As it is established by courts of the previous instances, according to terms of the contract of N63-04 FEAST of the May 20, 2004 concluded between the parties, the claimant of JSC Bolshevik Plant, having charged to the defendant to Research and production private enterprise "Architectural Workshop of Alexey Kozolup" production of scientific and technical products: "Reconstruction of the office building with extension of restaurant" which is located under N40 on the prospectus of Kirov in Dnipropetrovsk.

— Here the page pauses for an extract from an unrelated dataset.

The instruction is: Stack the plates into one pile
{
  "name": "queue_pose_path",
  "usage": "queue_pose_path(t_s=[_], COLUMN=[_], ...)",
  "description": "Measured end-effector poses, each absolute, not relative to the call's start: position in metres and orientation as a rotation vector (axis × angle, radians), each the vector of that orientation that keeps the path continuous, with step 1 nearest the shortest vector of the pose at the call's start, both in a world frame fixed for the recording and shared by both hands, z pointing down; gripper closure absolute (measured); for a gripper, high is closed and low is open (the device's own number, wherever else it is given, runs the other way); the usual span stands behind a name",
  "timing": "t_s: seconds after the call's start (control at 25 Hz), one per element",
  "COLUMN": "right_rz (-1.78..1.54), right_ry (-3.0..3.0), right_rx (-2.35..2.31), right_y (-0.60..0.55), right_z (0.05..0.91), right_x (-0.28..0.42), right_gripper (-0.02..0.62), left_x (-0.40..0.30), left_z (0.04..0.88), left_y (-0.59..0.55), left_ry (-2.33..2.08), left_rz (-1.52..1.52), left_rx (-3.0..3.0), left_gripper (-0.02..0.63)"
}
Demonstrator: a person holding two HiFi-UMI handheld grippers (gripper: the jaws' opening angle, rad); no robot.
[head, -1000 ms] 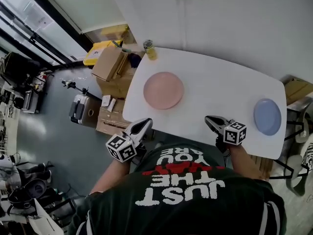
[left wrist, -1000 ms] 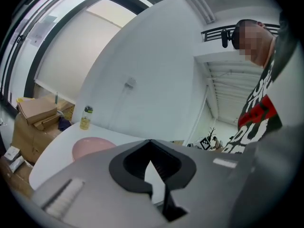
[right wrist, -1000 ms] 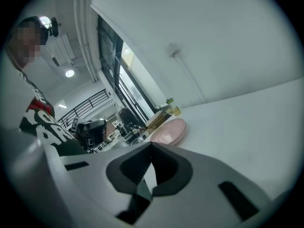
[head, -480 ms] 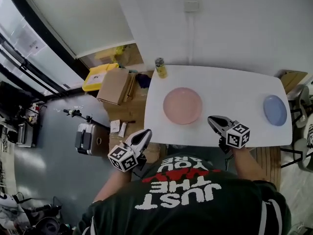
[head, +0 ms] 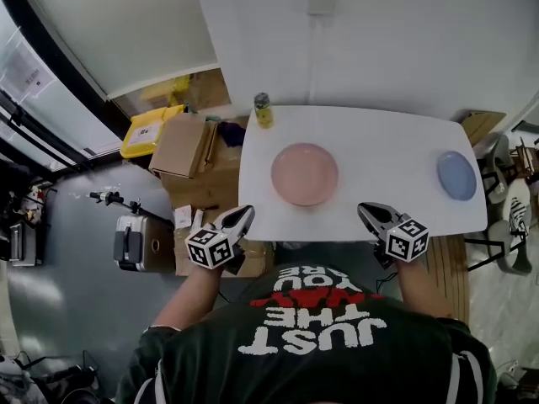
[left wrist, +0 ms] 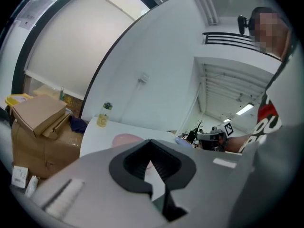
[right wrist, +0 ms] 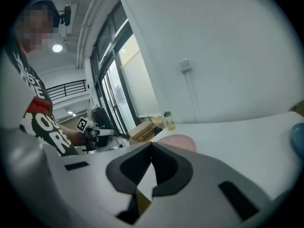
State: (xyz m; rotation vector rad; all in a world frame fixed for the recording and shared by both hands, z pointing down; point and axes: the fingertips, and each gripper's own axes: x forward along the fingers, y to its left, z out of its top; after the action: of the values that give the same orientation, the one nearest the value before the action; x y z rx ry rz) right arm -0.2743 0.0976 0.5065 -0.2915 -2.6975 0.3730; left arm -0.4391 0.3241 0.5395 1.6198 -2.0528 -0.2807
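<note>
A pink plate [head: 304, 173] lies on the white table [head: 379, 209], left of its middle; it also shows as a pink plate [left wrist: 124, 139] in the left gripper view and a pink plate [right wrist: 175, 140] in the right gripper view. A blue plate [head: 456, 175] lies near the table's right end, seen at the edge as the blue plate [right wrist: 298, 139]. My left gripper [head: 243, 216] hovers shut and empty at the table's near left corner. My right gripper [head: 367, 211] is shut and empty at the near edge, right of the pink plate.
A small yellow bottle [head: 263, 110] stands at the table's far left corner. Cardboard boxes [head: 189, 154] and a yellow bin [head: 145, 130] sit on the floor left of the table. A chair [head: 505, 225] stands past the right end. A white wall backs the table.
The head view has shifted, so the table sits squarer and farther in. Both grippers stay shut near the table's near edge; the left one has come closer to the table corner.
</note>
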Motion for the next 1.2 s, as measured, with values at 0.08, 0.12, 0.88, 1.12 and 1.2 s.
queue_pose_path(t_s=[0.08,0.12,0.88,1.12,1.2], right_rz=[0.37,0.362,0.324,0.352,0.362], right_ry=[-2.708,-2.714,-2.776,-2.811,-2.821], right_rx=[-0.26,-0.25,0.138,0.336,0.422], right_y=[0.087,0.083,-0.018,-0.069,-0.087], right_z=[0.505,0.503,0.492,0.488,0.487], right_x=[-0.265,-0.262,-0.184,-0.123,-0.098], right_gripper=[0.588,0.588,0.588,0.588,0.588], left_x=[-0.451,-0.457,-0.529,-0.501,-0.48], left_z=[0.567,0.583,0.752,0.708,0.687], left_y=[0.308,0.299,0.189,0.113,0.063], left_ry=[-2.017,-1.994,-1.748,-1.693,-1.656], left_rz=[-0.269,-0.263,-0.484,-0.527,-0.522], left_rx=[1.535,1.49,0.804,0.936,1.021], left_gripper=[0.598,0.598,0.539,0.549,0.549])
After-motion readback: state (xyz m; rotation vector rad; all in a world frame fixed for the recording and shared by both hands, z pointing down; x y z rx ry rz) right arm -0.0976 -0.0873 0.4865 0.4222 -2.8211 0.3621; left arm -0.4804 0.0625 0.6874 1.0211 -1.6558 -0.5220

The cost of works on the agreement in the amount of 135 118 UAH is determined by the parties in the approved protocol.

According to item 1.3 of the Agreement the term of performance of works is determined by the schedule which is integral part of the Agreement.

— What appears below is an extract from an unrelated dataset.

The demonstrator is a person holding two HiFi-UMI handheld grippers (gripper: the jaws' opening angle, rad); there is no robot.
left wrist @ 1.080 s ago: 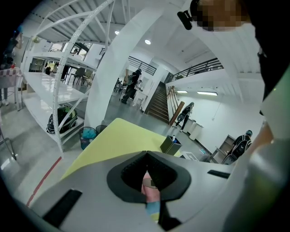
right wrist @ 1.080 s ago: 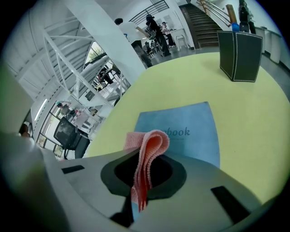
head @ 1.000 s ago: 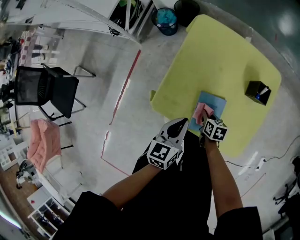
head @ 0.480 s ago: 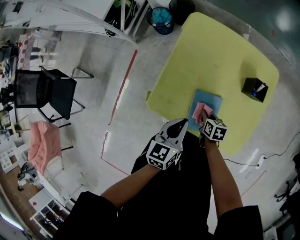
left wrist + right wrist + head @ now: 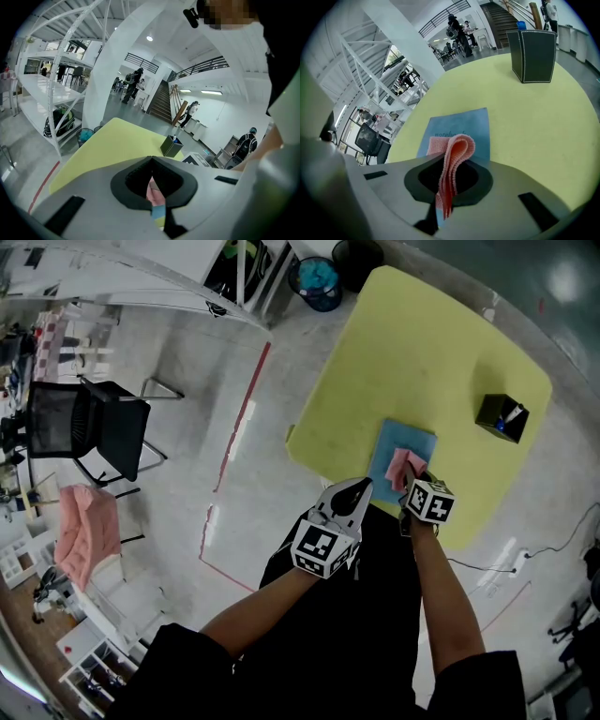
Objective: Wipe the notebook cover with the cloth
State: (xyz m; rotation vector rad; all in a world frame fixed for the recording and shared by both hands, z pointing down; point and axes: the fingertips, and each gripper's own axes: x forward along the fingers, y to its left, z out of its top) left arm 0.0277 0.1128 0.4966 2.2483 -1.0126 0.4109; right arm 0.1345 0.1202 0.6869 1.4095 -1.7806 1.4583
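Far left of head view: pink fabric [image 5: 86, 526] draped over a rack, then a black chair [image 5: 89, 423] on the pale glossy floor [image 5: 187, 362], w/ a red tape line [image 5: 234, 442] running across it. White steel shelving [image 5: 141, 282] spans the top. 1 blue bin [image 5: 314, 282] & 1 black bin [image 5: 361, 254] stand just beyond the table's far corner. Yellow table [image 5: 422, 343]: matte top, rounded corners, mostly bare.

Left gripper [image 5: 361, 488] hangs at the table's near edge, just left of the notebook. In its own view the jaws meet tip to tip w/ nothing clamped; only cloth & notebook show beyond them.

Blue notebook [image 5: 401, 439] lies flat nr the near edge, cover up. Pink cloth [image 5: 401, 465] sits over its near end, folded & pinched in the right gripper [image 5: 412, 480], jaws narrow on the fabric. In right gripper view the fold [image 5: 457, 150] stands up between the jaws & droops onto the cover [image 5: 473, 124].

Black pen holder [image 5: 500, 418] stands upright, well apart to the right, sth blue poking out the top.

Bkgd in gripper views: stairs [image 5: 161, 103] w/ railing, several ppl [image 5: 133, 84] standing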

Refusing satisfaction of requirements of the claimant, the local economic court fully and comprehensively researched all essential circumstances of this case, correctly established, and recognized that money in the amount of 54 047 UAH 20 kopeks was listed by the claimant to the defendant in pursuance of conditions of the agreement N63-04 FEAST signed between them of May 20, 2004 on production of scientific and technical documentation therefore the bases to application of consequence in law which are provided by Art. 1212 of Civil Code of Ukraine are absent.

These conclusions of court meet the requirements of the law established by court to circumstances and are based on case papers.

So according to provisions of Art. 1212 of Civil Code of Ukraine person who acquired property or preserved it at itself at the expense of other person (victim) without good legal basis (the acquired property is groundless), shall return to the victim this property.

According to Art. 638 of Civil Code of Ukraine the agreement is prisoner if the parties in due form reached consent according to all essential terms of the contract.

Essential terms of the contract are conditions about the subject of the agreement, conditions which are determined by the law as essential, or all those conditions concerning which according to the statement at least of one of the parties consent shall be reached are necessary for agreements of this type, and also.

By Trial Court it is determined that the parties in case of the conclusion of the agreement reached consent according to all essential terms of the contract and satisfied these conditions.

Thus the conclusion of local economic court about groundlessness of statements of the claimant about availability of the bases to consider the agreement N63-04 FEAST of May 20, 2004 unconcluded is reasonable and answers case papers.